▼▼▼

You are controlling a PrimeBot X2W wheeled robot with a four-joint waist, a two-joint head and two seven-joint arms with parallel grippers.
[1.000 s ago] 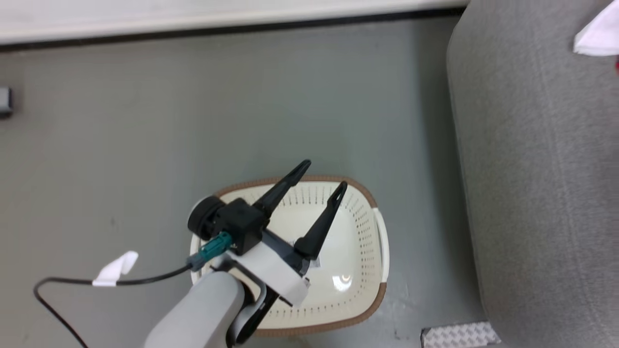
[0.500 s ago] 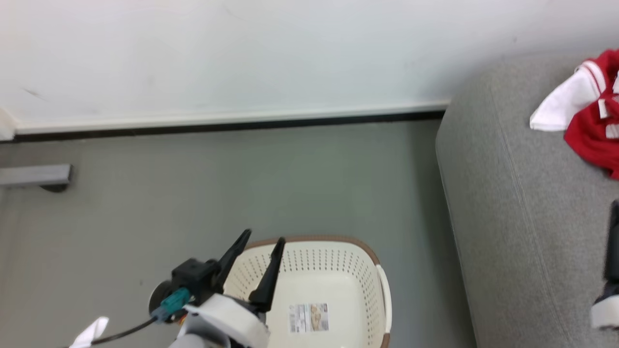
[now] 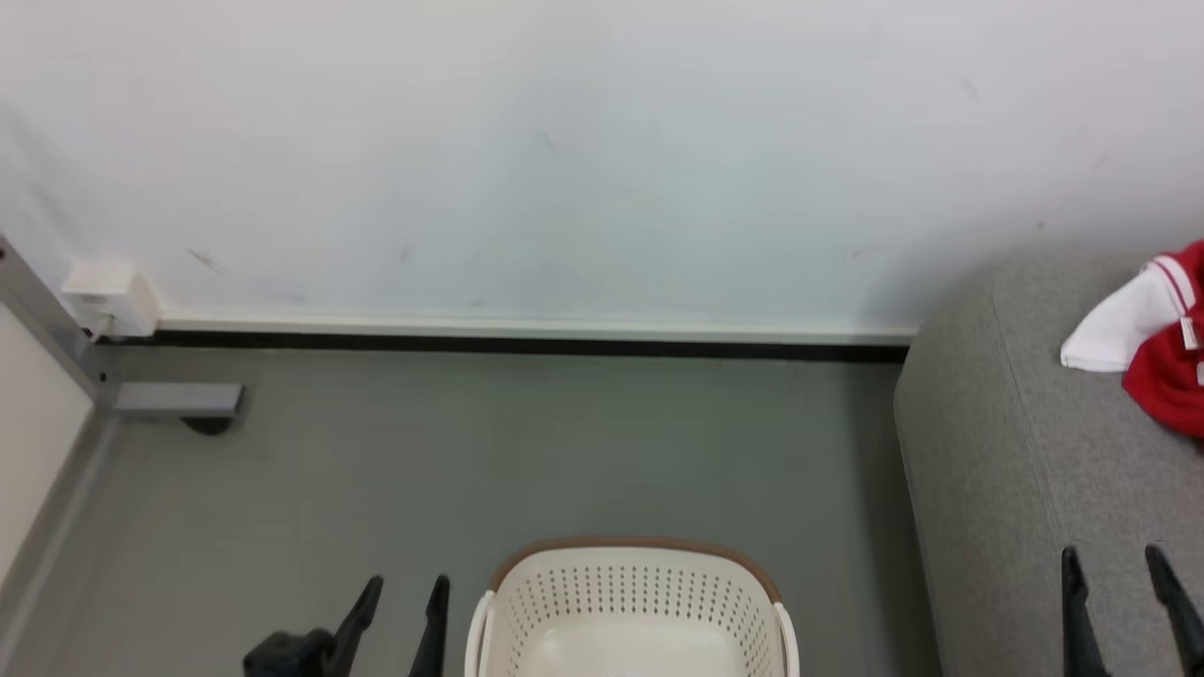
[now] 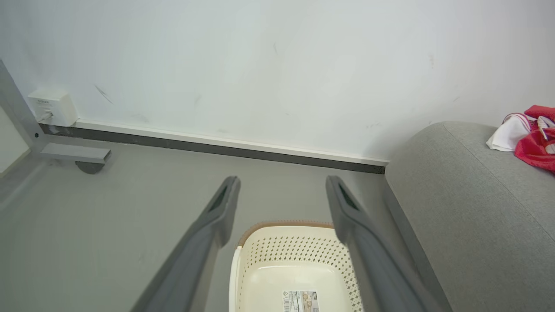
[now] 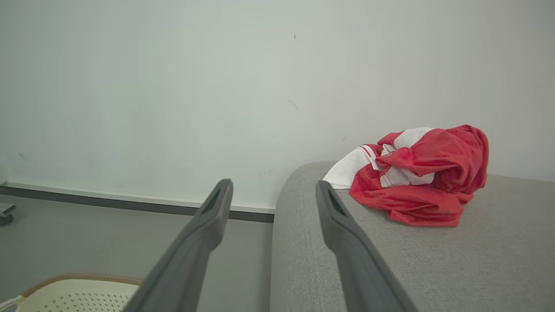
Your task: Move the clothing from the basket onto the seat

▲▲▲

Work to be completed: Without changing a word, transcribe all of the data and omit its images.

Written solution:
You are controlling a PrimeBot X2W wheeled robot with a four-joint waist, a two-joint head and two seven-joint arms with parallel grippers.
[1.000 s ago] 
[0.500 s ago] 
[now] 
[now] 
[now] 
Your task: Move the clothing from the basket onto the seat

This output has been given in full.